Этот человек, которого обстоятельства вынудили быть участником в столь отвратительном деле, мог в то время быть изображён одними только светлыми красками. При высоком росте, крепком телосложении, открытом, дружелюбном выражении лица, он от природы был одарён умом быстрым и легко объемлющим все предметы. Эти качества соединены были в нём с душой благородной, презиравшей всякие мелочи. Его обхождение было жестокое, но без суровости. Всегда казалось, что он говорит то, что думает; выражений он не выбирал. Он самым верным образом представлял собой то, что немцы называют «ein Degenknopf». Он охотно делал добро, охотно смягчал, когда мог, строгие повеления государя, но делал вид, будто исполнял их безжалостно, когда иначе не мог поступать, что случалось довольно часто.
Почести и звания, которыми государь его осыпал, доставили ему весьма естественно горьких завистников, которые следили за каждым его шагом и всегда готовы были его ниспровергнуть. Часто приходилось ему отвращать бурю от своей головы, и ничего не было необычайного в том, что в иные недели по два раза часовые то приставлялись к его дверям, то отнимались. Оттого он должен был всегда быть настороже и только изредка имел возможность оказывать всю ту помощь, которую внушало ему его сердце. Собственные благоденствие и безопасность были, без сомнения, его первой целью, но в толпе дюжинных любимцев, коих единственной целью были их собственные выгоды и которые равнодушно смотрели, как всё вокруг них ниспровергалось, лишь бы они поднимались всё выше и выше, — можно за графом Паленом признать великой заслугой то, что он часто сходил с обыкновенной дороги, чтобы подать руку помощи тому или другому несчастному.

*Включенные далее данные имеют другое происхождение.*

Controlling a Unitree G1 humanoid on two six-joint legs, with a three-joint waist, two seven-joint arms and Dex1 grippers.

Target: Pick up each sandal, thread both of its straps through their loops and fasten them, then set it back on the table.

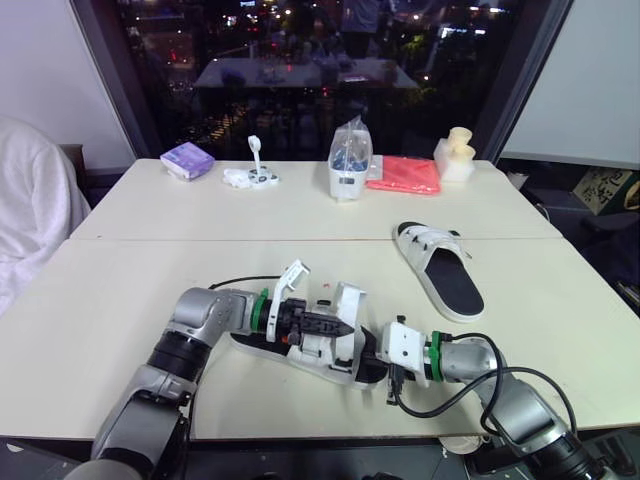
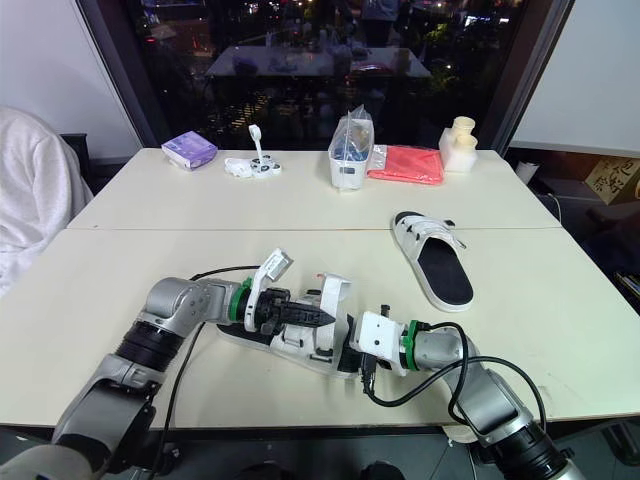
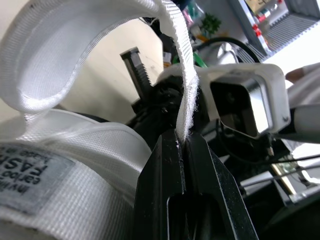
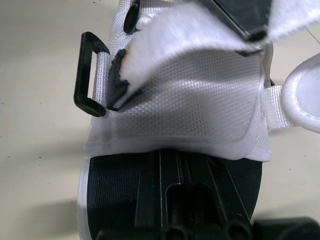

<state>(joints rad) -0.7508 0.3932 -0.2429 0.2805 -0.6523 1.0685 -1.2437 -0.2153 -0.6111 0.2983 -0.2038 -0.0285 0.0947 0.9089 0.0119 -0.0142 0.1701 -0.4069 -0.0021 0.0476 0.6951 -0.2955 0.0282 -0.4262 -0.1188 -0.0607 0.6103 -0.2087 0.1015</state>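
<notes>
the near sandal point(image 1: 318, 352) lies on the front table point(image 1: 110, 300), at 6 o'clock of the scene, between the two arms. the left gripper point(image 1: 337, 326) comes in from 9 o'clock and is clenched on a white strap point(image 3: 186, 75); in the left wrist view the strap edge sits pinched right at the tips and arcs up and over in a curl above the white upper. the right gripper point(image 1: 372, 352) comes in from 4 o'clock and lies over the sandal's black footbed point(image 4: 115, 190); whether it is gripping or released cannot be told. in the right wrist view a black loop point(image 4: 87, 75) stands out at one side of the upper, with a fuzzy strap end point(image 4: 165, 45) just beside it, not passed through it.

the second sandal point(image 1: 445, 270) rests flat on the table at 2 o'clock from the first, well apart from both arms. at 12 o'clock, on the far table, stand a clear bag point(image 1: 350, 160), a red cloth point(image 1: 405, 175) and a purple pack point(image 1: 187, 160).
</notes>
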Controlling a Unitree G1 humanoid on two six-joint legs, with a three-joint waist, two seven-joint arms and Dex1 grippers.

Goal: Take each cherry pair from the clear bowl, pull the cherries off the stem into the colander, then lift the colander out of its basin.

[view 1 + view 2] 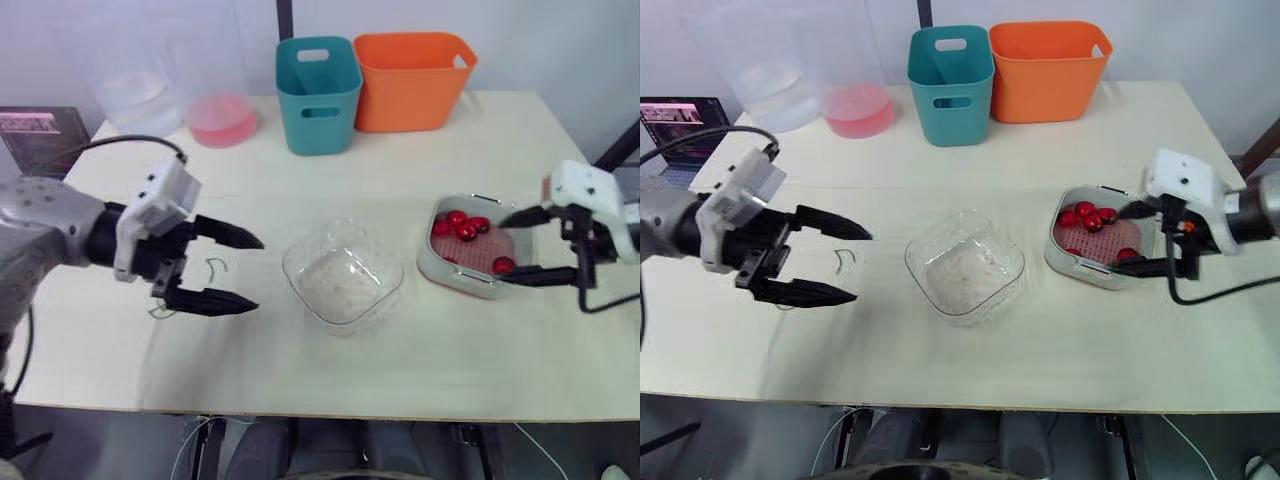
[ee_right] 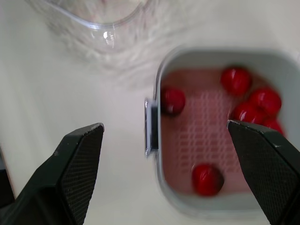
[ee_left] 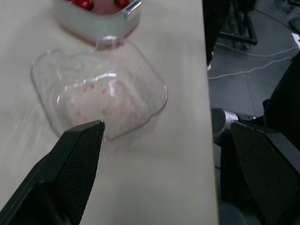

Везде, где он был в прежние времена, генералом ли в Ревеле или губернатором в Риге, его все знали и любили, как честного и общественного человека. Даже на вершине своего счастья он не забыл своих старых знакомых, не переменился в отношении к ним и был полезен, когда мог. Только однажды, когда я был с ним совершенно один у императора, мне показалось в первый раз, что и он мог притворяться точно так, как самый гибкий царедворец. Это было при следующих обстоятельствах.
Очень рано поутру[171]
граф потребовал меня к себе; но так как подобное приглашение к военному губернатору обыкновенно имело страшное значение и ничего доброго не предвещало, то, дабы успокоить меня и жену мою, он имел предупредительность присовокупить, что нет ничего неприятного в том, что имеет мне сказать. Немало я изумился, когда с лицом, скрывавшим насмешку под видом весёлости, он объявил мне, что император избрал меня, чтобы от его имени послать через газеты воюющим державам вызов на поединок. Сначала я не понял, в чём дело; но, когда оно было мне растолковано, я просил, чтобы меня отпустили домой для составления требуемой статьи. «Нет, — сказал граф, — это должно быть сделано немедленно. Садитесь и пишите». Я это исполнил. Сам он остался возле меня.Конечно, нелегко было, под впечатлением столь неожиданной странности, написать что-либо удовлетворительное. Два проекта не удались. Граф нашёл, что они написаны были не в том духе, которого желал император и которым я, разумеется, не был проникнут. Третий проект показался ему сносным. Мы поехали к императору. Граф вошёл сперва один в его кабинет, потом, вернувшись, сказал мне, что проект мой далеко не так резок, и повёл меня с собой к императору.
Эта минута — одно из приятнейших моих воспоминаний. До сих пор оно мне живо представляется. Государь стоял посреди комнаты. По обычаю того времени, я в дверях преклонил одно колено, но Павел приказал мне приблизиться, дал мне поцеловать свою руку, сам поцеловал меня в лоб и сказал мне с очаровательной любезностью: «Прежде всего нам нужно совершенно помириться». Такое обращение с одним из последних его подданных, с человеком, которого он безвинно обидел, конечно, тронуло бы всякого, а для меня оно остаётся незабвенным.
После этого зашла речь о вызове на поединок[172]
. Император, смеясь, сказал графу, что избрал его в свои секунданты; граф в знак благодарности поцеловал государя в плечо и с лицемерием, которого я за ним не подозревал, стал одобрительно рассуждать об этой странной фантазии. Казалось, он был вернейшим слугой, искреннейшим другом которого, несколько недель спустя, замышлял свергнуть с престола в могилу. Признаюсь, что, если бы в эту минуту я вошёл в кабинет государя с намерением его убить, прекрасная, человеческая его благосклонность меня немедленно обезоружила бы.